◆ Work instruction: For this listing, report how many lines contain the string "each", using only a number.

◆ Collected data:

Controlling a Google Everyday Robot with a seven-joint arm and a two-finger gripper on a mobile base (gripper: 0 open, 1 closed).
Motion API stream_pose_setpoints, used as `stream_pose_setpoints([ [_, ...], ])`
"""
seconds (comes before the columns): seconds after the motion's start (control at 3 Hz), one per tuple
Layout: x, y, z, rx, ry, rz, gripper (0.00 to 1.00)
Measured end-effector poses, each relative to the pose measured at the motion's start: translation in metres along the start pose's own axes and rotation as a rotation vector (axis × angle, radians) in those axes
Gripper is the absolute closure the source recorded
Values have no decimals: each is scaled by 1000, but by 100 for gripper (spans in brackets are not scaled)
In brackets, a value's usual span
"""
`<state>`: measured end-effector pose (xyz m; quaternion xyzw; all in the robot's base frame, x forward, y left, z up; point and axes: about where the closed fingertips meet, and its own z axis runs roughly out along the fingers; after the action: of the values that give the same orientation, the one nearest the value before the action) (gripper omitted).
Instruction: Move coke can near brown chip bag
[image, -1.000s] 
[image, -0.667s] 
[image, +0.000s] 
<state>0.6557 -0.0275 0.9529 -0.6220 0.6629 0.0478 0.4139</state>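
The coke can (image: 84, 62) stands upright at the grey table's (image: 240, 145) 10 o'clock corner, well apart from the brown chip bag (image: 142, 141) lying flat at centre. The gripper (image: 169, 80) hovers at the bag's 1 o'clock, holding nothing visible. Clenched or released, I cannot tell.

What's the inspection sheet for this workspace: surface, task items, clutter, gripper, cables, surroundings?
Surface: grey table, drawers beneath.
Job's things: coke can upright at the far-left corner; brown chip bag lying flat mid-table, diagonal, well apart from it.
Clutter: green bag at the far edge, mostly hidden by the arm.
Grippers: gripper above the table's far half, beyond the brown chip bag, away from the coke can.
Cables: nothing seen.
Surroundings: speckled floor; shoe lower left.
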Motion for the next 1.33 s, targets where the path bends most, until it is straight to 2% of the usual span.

◆ Answer to the exercise: 2